As time went by, Mitt proved to be a disaster. The way he walked, more like a pigeon; the way he talked, more like a robot; the words he uttered, more like an alien. His one-liners provided hours of hilarity. High priests at the Republican headquarters secretly winced and seethed each time Romney opened his mouth.
And then something happened!
‘A lazy wimp’ that’s how Andrew Sullivan of Daily Beast described President Obama’s first debate performance. Sullivan was not alone in his disgust for Obama letting his opponent Romney shellac his four years in the White House.
Romney had transformed from a gawky, awkward fumbler to a gladiator taking Obama down in the first round.
The margin of victory that Obama was enjoying as reflected by the polls diminished overnight. The next morning we woke to see Romney up by a few points and Obama down.
There is nothing as a ‘second chance.’ If you fail the first time, that’s it! Don’t we all know this too well? In school if you scored low, your report card said so and your parents harangued you to death. In college, if you under-performed, the university degree that you received said so. You could not go back and change your third division to first division. In a job interview, if you blew it once, out you went from the exit door, never to return. In business, if you took a foolish risk, you never saw your money again.
“If President Obama loses, it will be his pathetic performance that 70 million people saw, during the first debate,” say political pundits. I could not agree more.

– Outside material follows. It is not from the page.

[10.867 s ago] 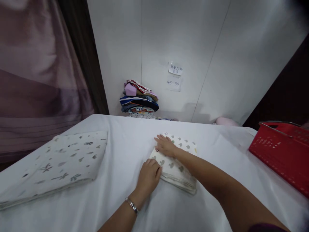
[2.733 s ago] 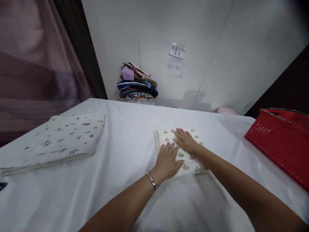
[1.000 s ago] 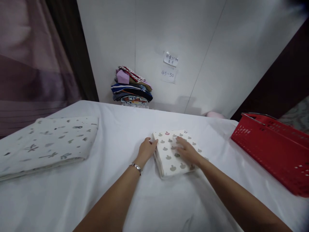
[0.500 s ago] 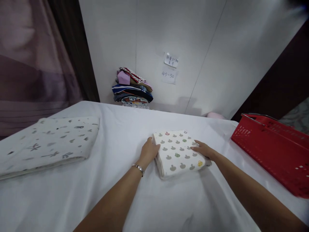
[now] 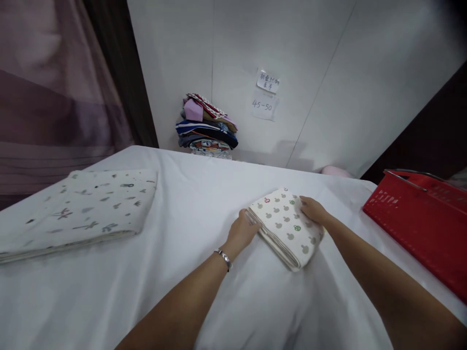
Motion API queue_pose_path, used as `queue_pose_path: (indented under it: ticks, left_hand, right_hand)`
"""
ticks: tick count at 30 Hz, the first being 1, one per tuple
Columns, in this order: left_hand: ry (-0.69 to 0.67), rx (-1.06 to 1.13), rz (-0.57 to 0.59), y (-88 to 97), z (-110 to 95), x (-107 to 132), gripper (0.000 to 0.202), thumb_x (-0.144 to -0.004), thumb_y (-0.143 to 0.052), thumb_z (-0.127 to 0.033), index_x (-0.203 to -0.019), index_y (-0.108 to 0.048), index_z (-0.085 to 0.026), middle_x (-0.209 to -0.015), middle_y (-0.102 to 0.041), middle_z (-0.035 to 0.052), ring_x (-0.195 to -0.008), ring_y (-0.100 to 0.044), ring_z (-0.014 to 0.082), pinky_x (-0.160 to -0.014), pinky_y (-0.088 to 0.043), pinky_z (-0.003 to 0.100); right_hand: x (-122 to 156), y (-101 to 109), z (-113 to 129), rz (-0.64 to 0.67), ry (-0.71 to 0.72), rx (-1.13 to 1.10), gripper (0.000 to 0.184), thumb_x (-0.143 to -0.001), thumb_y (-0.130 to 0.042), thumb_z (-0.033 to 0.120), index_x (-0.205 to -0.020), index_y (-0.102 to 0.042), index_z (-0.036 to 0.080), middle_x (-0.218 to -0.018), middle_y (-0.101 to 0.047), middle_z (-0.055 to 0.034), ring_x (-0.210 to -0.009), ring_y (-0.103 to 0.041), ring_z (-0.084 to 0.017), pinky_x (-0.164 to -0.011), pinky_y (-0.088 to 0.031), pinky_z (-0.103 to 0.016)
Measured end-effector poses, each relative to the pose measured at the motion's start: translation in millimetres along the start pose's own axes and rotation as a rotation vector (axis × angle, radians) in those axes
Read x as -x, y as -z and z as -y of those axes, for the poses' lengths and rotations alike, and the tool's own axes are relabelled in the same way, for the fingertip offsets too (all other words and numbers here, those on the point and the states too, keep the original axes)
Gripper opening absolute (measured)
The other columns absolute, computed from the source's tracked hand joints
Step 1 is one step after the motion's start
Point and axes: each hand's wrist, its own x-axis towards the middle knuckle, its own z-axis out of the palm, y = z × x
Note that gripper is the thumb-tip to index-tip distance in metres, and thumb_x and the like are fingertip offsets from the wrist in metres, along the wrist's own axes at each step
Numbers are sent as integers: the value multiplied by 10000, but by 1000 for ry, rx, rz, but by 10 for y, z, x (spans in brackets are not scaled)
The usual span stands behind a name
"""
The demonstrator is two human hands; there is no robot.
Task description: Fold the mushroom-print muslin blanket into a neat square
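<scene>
A folded white cloth printed with grey, red and green mushrooms lies turned at an angle on the white-covered table, its layered edge facing me. At its left corner, my left hand is closed on the layers, thumb on top, with a bracelet on the wrist. On the opposite side my right hand grips the right edge, its fingertips over the upper surface and its thumb hidden. That right side bends slightly downward under the hand. Farther left rests a larger folded white cloth with small plant prints, touched by neither hand.
A red plastic basket with a metal handle stands at the right. Behind the table's far edge, a stack of folded fabrics sits against the wall, near two paper notes. A pinkish curtain hangs at the left.
Both hands have turned the mushroom-print cloth clockwise and shifted it a little to the right. Its layered left edge now shows more. The whole view has also shifted slightly.
</scene>
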Motion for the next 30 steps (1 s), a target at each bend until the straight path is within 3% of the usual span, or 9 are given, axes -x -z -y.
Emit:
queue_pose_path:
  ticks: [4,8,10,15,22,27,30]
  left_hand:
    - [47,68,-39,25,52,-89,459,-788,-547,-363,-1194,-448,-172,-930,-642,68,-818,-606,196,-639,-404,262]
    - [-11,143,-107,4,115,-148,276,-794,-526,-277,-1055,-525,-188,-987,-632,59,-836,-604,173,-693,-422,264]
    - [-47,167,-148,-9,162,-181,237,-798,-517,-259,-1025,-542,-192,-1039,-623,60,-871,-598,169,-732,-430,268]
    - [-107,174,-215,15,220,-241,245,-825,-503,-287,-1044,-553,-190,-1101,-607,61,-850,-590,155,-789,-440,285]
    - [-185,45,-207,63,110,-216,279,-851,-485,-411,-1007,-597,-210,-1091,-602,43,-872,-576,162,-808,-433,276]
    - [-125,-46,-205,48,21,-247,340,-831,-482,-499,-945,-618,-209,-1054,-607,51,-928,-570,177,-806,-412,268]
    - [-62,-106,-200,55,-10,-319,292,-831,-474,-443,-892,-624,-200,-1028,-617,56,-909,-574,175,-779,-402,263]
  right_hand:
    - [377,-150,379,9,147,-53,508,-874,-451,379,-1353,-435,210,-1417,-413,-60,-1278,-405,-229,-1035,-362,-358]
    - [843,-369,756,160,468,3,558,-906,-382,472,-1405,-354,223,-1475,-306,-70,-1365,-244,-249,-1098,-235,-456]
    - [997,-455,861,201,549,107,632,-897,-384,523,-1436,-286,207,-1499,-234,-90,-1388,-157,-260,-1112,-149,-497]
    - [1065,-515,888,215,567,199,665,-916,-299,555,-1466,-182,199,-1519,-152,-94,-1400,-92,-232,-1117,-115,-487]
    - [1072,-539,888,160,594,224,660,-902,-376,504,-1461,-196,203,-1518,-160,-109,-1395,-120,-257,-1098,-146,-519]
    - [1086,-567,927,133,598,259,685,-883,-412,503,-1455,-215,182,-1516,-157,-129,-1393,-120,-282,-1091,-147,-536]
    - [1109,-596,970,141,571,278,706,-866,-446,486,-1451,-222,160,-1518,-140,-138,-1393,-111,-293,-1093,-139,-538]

Obama failed to wrest back his margin at the polls despite his pugnacious performance during the second presidential debate. Just by looking at Anne Romney and her two sons flanking her in the audience was the biggest giveaway of the night. Even the hot pink dress Anne wore failed to lighten her spirits. She looked downright depressed at her husband’s attempts at hustling, flimflamming and glaring at the president. The bully in him was visible, making the 65-year-old appear peevishly arrogant than confident.
On the flip side, Michelle Obama, sheathed in hot pink (both the ladies wore identical colours in support of the breast cancer awareness month) looked upbeat, perky and ready for another four years at the White House.
But the day after told a different story: While, Obama won the debate, the numbers on the polls didn’t move in his direction.
A week later, the third and the final debate saw the two spar, filibuster, strong-arm, act like yobos, still, Obama could not down Romney, the unflappable. Romney portrayed himself as a Buddhist, a man of peace.
Ah, the first debate! One had heard men throw away their kingdoms for the love of a woman; but one had never heard of a sitting president throw away his chance of a second term for a mere 90-minute debate debacle.
A debate does a president make?
Afterword: Obama is black; Romney is white. Say the liberal media. Which one will America choose as its next president? Heaven alone knows. Never before has race mattered. Never before have we seen such defining lines in a presidential race — whites for Romney, coloured for Obama. Four years ago, the political landscape was colour blind. And hence it chose a black over a white. Because Obama’s appeal was universal, just like a rock star, wherever he went, he brought brilliant sunshine with him and a golden glory never seen before.